A/N: I mentally kick myself every time I write a chapter, because I'm so worried the characters are going to act, well… out of character. I hope you'll understand what's going on with Sam in this chapter. It kind of addresses why he came to Quinn in the first place, as well as what's next in his relationship with Quinn. I hope it isn't terribly boring, and I'm so sorry if it is! This is a long overdue chapter, but I've been so busy lately! I do have a few long plane trips next week, so I'll probably have time to write a bit more then!
Please feel free to review if you are new to this story, and thanks so much to everyone that already does. You guys are awesome!
DISCLAIMER: One time I had a dream that I owned all the characters on Glee. The problem was that I then woke up and realized I don't. So, yeah, sorry. Only the plot is mine.

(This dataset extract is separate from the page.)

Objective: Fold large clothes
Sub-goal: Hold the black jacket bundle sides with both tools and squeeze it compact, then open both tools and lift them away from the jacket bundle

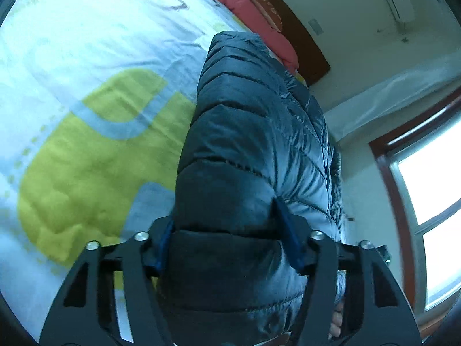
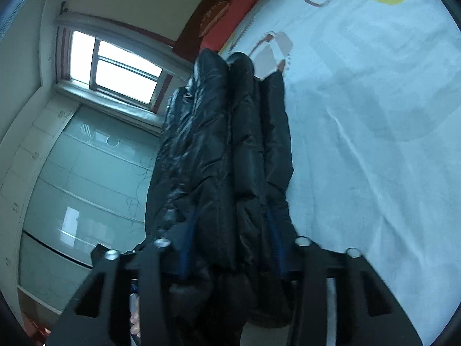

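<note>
- Jacket (image 1: 253, 150): dark, quilted, bunched between the jaws of both grippers and running straight out ahead of each, long axis along the fingers.
- Left gripper (image 1: 230, 242) clamps a thick fold, with the bed (image 1: 86, 92) beyond and left of its jaws.
- Right gripper (image 2: 230, 245) pinches several stacked layers (image 2: 230, 150); the bed lies right of its jaws.
- Neither hand looks nearer; judging by this, the next move carries the jacket sideways onto the bed.

Left gripper (image 1: 227, 240), jaws clamped on a thick fold of dark quilted puffer jacket (image 1: 253, 132). Jacket stretching away above a bed (image 1: 86, 92) with white, yellow-patterned cover; red pillow (image 1: 253, 20) by headboard; window (image 1: 432, 201) at right.
</note>
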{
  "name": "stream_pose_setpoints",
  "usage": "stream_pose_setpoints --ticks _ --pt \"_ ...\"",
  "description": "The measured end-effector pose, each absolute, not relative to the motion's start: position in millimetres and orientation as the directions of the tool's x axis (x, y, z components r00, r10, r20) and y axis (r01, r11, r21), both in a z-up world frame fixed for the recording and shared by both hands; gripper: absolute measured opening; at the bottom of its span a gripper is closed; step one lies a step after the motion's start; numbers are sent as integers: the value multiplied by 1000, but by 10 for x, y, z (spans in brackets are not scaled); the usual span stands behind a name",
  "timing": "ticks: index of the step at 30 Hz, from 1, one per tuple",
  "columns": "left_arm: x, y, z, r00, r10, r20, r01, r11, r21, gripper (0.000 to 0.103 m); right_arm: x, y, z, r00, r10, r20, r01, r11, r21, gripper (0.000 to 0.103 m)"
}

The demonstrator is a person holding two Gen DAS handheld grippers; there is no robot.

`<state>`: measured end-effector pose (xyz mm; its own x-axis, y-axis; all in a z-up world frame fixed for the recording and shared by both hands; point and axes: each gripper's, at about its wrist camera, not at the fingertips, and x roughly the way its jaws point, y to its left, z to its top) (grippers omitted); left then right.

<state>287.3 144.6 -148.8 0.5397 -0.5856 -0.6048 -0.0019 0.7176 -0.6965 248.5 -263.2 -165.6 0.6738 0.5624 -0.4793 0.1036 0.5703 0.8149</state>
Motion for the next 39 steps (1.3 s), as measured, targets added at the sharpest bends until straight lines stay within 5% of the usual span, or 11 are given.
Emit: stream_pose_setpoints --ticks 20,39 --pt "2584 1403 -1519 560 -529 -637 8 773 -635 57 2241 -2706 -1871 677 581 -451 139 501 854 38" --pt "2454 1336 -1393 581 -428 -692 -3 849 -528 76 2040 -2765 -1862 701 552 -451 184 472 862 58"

I thought about my next move all night. I tossed and turned, unable to sleep. I knew what I was supposed to do but not how to go about it. Finally I came to a crucial conclusion: I had to take Santana down from the inside. And the only way to get there was to make up with Sam.
In the morning, I got dressed nicely and did my hair. I wasn't in any particular hurry, but I felt like I was moving faster than usual. I guess I was on autopilot, in order to make sure I went through with what I intended to do.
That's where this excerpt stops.